### PROBLEM DETAILS
Give the data back exactly. Leave out any images.

### GIVEN INFORMATION
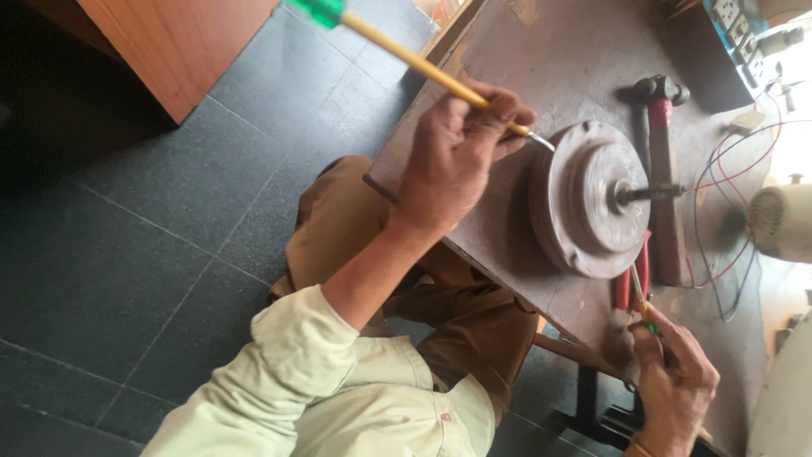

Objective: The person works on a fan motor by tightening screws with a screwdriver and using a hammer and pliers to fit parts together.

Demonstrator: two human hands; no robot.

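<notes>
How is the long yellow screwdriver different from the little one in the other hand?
The yellow screwdriver is long and shows fully, with a green cap; the small screwdriver is short and mostly hidden. The left hand holds the long one at the top edge of the round motor housing; the right hand holds the small one at its lower edge. Both tips touch the housing.

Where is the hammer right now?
The hammer lies on the wooden table, upper right in the head view, just behind the round motor housing, beside the wires.
</notes>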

### WRITTEN RESPONSE
Objective: The person works on a fan motor by tightening screws with a screwdriver and using a hammer and pliers to fit parts together.

Demonstrator: two human hands; no robot.

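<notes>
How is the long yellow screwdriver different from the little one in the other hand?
The yellow screwdriver is long and shows fully, with a green cap; the small screwdriver is short and mostly hidden. The left hand holds the long one at the top edge of the round motor housing; the right hand holds the small one at its lower edge. Both tips touch the housing.

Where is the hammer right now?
The hammer lies on the wooden table, upper right in the head view, just behind the round motor housing, beside the wires.
</notes>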

The exercise contains nothing more.